Захар посмотрел на меня, а я пожал плечами, потому что не понял ничего.
— Непонятно? — глубоко затянулся дымом Сергей Михайлович. — Что, по твоему мнению, тезка, мешало нашей стране развиваться после того, как… как все случилось?
Я задумался, перебирая варианты ответа:
— Поголовное воровство, бесконтрольность трат, слабость власти, отсутствие вектора развития, затоваренность рынков, на которых не нужна продукция России, за исключением сырья. Неконкурентное, часто безнадежно устаревшее, производство, коррупция, терроризм, бюрократия, по сравнению с которой нынешняя — просто младенцы. Неправильная парадигма производства — массовость в ущерб качеству и… удобству использования. Нет национальной идеи, нет объединяющего фактора, нет перспектив и уверенности, постоянный отток любого мало-мальски значимого капитала… Долги перед Западом и зависимость от цен на нефть и газ. Да много всего!
— Ну я в этих вещах не особенно силен, — почесав пятерней подбородок, сказал Сергей Михайлович. — Скажу тебе как врач. Вот казалось бы: у нас столько всяких чудесных пилюль, что любую болезнь можно просто завалить их количеством? Но нет! Мы назначаем для лечения болезни, как правило, одно лекарство, а все остальное — поддерживающая терапия. Иногда купирующая побочное действие основного, чаще просто общеукрепляющая — витаминчики всякие, антигистаминные препараты. Вот что я тебе посоветую, Сережа: нужно вычленить главную причину болезни и лечить именно ее. А все остальное — по отклонениям. Потому что когда лекарств будет несколько — ты нипочем, Сережа, не сможешь контролировать их действие.

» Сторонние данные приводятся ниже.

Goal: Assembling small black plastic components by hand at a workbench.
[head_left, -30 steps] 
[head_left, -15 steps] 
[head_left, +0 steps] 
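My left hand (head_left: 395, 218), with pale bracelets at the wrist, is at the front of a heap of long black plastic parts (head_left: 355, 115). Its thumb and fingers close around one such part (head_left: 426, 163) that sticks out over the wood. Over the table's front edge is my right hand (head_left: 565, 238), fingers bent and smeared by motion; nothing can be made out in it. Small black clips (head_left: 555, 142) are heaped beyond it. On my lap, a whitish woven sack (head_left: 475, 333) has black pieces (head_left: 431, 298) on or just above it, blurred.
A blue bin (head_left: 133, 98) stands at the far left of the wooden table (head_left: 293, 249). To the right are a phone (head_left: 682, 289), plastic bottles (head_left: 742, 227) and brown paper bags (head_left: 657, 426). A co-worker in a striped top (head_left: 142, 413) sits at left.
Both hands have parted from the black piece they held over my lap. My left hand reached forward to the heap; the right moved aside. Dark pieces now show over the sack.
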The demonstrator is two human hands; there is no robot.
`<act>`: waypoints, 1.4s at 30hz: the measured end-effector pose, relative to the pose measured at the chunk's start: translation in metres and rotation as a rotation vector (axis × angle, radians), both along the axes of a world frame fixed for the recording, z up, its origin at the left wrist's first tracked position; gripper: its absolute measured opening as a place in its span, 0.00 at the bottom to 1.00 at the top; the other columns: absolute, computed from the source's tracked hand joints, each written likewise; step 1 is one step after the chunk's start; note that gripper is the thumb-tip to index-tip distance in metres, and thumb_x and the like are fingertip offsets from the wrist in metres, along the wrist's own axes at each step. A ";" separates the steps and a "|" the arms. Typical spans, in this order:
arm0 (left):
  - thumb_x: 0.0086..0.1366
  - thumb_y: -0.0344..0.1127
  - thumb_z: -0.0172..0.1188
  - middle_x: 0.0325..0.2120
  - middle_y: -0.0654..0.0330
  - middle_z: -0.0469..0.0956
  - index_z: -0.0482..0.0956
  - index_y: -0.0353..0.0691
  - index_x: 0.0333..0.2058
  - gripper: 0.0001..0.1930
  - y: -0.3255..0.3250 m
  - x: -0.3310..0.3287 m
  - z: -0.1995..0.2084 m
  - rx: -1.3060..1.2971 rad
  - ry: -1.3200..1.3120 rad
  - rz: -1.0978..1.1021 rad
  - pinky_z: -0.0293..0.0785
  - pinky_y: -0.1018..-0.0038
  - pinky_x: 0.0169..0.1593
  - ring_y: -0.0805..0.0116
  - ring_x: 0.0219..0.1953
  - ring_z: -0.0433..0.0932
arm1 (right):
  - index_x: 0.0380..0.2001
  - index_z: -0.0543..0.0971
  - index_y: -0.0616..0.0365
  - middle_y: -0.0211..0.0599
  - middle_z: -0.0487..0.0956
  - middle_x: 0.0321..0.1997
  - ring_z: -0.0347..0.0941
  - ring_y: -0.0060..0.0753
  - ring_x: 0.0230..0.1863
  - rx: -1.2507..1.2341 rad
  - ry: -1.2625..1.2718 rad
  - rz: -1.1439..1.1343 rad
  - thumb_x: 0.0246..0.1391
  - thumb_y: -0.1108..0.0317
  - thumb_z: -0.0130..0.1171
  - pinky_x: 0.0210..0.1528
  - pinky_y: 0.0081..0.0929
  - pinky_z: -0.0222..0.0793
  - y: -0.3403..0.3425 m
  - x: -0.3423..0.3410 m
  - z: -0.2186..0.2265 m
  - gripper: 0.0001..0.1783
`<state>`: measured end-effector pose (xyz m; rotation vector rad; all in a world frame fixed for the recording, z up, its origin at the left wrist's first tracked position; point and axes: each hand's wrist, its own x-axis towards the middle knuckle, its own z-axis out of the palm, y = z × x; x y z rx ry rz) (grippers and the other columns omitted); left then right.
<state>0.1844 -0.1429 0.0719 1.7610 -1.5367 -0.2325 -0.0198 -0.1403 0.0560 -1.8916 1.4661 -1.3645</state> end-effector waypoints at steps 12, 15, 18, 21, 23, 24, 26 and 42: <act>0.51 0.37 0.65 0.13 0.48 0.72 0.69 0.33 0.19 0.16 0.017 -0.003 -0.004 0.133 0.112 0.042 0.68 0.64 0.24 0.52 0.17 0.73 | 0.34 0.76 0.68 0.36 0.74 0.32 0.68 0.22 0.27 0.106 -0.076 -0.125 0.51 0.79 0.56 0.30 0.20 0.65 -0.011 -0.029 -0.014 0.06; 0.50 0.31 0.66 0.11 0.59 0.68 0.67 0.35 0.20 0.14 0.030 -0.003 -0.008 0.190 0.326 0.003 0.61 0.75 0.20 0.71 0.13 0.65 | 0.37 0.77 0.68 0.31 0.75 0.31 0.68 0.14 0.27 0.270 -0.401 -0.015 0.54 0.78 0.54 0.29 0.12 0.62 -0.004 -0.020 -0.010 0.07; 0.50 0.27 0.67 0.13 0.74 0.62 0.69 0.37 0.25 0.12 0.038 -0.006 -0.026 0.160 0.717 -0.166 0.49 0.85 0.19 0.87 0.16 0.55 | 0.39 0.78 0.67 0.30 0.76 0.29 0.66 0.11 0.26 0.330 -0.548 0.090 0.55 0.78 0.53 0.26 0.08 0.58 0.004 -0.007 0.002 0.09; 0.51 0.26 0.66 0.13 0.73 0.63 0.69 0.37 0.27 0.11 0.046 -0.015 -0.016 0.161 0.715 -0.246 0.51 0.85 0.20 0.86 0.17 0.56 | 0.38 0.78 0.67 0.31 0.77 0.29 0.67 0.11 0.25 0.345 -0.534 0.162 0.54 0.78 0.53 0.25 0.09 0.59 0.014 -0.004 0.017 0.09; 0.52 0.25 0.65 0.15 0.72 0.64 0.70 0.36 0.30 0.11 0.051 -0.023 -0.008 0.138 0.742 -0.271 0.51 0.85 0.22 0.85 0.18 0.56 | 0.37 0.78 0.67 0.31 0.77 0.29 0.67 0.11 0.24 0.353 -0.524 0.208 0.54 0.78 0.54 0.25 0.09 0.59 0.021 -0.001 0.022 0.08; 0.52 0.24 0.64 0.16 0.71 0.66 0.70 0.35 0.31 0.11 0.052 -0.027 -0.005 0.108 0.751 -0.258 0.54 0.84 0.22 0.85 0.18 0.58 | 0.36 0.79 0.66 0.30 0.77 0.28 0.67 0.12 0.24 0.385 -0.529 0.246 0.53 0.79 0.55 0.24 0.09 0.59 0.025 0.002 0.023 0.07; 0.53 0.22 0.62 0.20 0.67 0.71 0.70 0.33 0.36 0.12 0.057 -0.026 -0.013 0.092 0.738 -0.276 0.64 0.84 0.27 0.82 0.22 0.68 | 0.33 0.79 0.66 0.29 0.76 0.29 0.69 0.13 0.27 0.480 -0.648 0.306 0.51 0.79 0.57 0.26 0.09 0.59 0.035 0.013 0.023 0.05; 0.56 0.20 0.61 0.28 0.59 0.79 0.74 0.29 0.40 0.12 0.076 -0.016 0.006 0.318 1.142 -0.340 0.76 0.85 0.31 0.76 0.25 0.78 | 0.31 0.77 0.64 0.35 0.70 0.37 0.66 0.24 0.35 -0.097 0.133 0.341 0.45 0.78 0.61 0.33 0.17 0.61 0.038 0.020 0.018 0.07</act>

Захар вертел головой, порываясь что-то сказать, но почему-то после последних слов отца сник. А я спросил:
— А с армией как быть?
С армией все было хорошо — Майцев-старший сказал, что если так нужно, то он сделает как надо. Будут нам белые билеты по категории «Д». На вопрос — что за диагнозы он нам придумает? — Михалыч только загадочно улыбался и посоветовал не лезть в области, не предназначенные для столь незамутненных разумов, как наши.
Потом он встал за своим столом и сказал:
— Приятно было поговорить с вами, молодые люди. Думайте, думайте и еще раз думайте. И только после того — делайте. Не раньше. А буде понадобится какая-либо помощь — обращайтесь, всегда рад. А сейчас извините, у меня задачи попроще, чем ваши, но пациенты тоже нуждаются в моем участии. Всего хорошего. Если чего надумаете, Захар, приводи Сережу к нам домой.
Нам тоже пришлось встать и попрощаться.
— И что будем делать? — спросил Захар, когда мы вышли за ворота и оказались на пыльной улице.
— Как говорит дядя Миша — «знал бы прикуп, жил бы в Сочах». — Я сплюнул в ворох собранной дворником листвы. — Понятно, что нужно выделить что-то главное, но что?
— Ты там десяток причин перечислил, неужели нет чего-то главного, чего-то, что связало бы все?